* _AIM OF THE TASK_
Please give back, word for word, only the lines starting at the one containing "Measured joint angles" and ending at the one containing "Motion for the" within the material below.

* _DATASET_
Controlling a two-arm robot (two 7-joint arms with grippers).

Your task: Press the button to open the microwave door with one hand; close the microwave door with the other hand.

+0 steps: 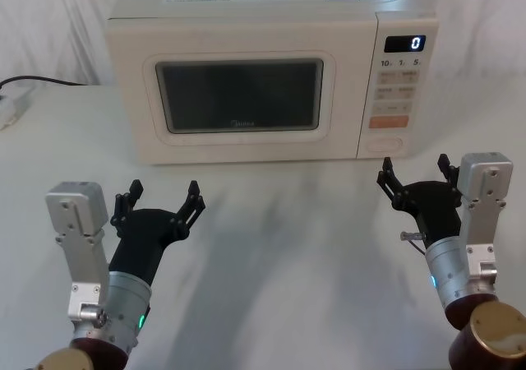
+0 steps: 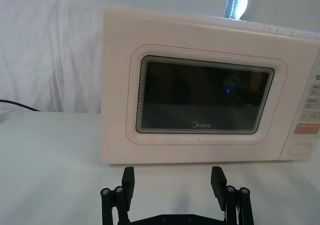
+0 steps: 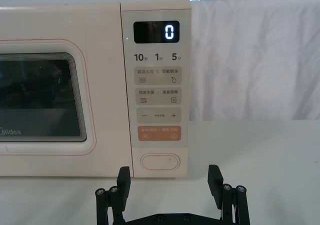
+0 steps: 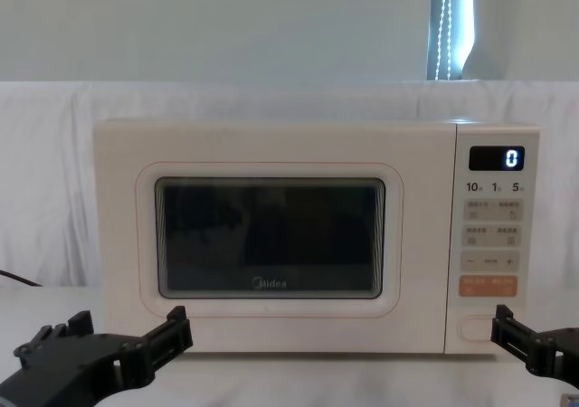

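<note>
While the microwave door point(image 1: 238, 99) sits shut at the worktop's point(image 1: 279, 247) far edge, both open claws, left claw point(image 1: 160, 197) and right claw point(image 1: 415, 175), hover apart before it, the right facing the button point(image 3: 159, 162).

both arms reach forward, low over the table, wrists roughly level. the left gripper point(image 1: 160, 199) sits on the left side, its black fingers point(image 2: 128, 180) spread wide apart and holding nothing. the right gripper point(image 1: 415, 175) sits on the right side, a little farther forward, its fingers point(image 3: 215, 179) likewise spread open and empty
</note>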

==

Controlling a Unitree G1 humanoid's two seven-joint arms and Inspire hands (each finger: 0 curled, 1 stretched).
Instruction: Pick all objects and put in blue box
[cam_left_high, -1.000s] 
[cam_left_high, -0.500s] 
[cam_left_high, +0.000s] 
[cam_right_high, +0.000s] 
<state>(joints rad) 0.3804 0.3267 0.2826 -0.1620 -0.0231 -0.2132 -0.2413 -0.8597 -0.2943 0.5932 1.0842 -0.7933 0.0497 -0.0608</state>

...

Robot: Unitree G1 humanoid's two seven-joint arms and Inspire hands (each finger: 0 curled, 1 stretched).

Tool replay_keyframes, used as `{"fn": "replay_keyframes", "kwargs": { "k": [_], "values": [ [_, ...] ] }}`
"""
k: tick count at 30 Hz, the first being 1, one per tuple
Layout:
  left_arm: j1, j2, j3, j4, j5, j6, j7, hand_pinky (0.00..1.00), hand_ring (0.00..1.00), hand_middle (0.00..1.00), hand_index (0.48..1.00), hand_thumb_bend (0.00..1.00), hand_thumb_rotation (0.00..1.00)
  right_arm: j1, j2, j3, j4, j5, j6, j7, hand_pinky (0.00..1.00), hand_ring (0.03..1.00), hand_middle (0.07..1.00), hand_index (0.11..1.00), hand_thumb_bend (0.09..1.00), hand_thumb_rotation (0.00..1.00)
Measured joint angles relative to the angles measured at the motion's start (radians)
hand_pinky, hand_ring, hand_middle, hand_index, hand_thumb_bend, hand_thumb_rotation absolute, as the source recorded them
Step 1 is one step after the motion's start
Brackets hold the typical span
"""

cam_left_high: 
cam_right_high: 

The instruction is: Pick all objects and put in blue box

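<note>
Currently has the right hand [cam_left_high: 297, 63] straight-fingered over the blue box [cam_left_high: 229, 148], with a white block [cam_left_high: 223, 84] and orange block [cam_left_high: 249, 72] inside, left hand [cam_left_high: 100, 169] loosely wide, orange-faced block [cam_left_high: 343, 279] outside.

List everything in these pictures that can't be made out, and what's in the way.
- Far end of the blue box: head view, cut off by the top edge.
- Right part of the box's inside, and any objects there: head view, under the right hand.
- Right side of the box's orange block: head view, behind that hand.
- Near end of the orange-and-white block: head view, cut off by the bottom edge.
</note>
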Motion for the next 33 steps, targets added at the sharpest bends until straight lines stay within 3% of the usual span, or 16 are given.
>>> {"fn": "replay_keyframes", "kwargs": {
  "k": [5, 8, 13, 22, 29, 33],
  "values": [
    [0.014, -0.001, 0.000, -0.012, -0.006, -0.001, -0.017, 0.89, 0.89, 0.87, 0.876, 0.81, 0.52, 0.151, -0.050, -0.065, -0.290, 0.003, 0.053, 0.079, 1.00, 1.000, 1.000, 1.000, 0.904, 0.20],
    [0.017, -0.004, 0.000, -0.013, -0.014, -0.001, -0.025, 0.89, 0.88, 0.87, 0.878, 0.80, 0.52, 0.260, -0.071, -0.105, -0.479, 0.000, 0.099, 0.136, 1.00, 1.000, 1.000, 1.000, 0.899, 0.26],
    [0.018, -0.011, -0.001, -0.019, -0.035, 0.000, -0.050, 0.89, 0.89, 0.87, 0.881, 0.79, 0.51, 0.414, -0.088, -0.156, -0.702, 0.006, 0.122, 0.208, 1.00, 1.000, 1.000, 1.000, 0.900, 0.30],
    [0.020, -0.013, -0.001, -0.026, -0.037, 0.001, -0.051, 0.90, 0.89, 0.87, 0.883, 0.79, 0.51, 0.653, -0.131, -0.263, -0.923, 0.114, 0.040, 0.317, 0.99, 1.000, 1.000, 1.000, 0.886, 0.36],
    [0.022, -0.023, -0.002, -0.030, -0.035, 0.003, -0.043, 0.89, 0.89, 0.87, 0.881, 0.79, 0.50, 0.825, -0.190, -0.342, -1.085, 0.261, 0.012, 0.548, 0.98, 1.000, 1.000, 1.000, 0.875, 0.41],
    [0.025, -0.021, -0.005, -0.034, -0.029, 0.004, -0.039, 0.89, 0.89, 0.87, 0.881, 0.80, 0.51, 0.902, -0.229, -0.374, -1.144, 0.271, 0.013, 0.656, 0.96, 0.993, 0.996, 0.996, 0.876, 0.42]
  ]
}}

* _TASK SOLUTION_
Measured joint angles relative to the angles measured at the motion's start (radians)
hand_pinky, hand_ring, hand_middle, hand_index, hand_thumb_bend, hand_thumb_rotation absolute, as the source recorded them
Step 1 is one step after the motion's start
Brackets hold the typical span
"""

cam_left_high: 
cam_right_high: 

The instruction is: Pick all objects and put in blue box

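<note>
Currently has the right hand [cam_left_high: 297, 63] straight-fingered over the blue box [cam_left_high: 229, 148], with a white block [cam_left_high: 223, 84] and orange block [cam_left_high: 249, 72] inside, left hand [cam_left_high: 100, 169] loosely wide, orange-faced block [cam_left_high: 343, 279] outside.

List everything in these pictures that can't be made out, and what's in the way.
- Far end of the blue box: head view, cut off by the top edge.
- Right part of the box's inside, and any objects there: head view, under the right hand.
- Right side of the box's orange block: head view, behind that hand.
- Near end of the orange-and-white block: head view, cut off by the bottom edge.
</note>
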Motion for the next 33 steps, targets added at the sharpest bends until straight lines stay within 3% of the usual span, or 16 are given.

No other output is expected for this exercise.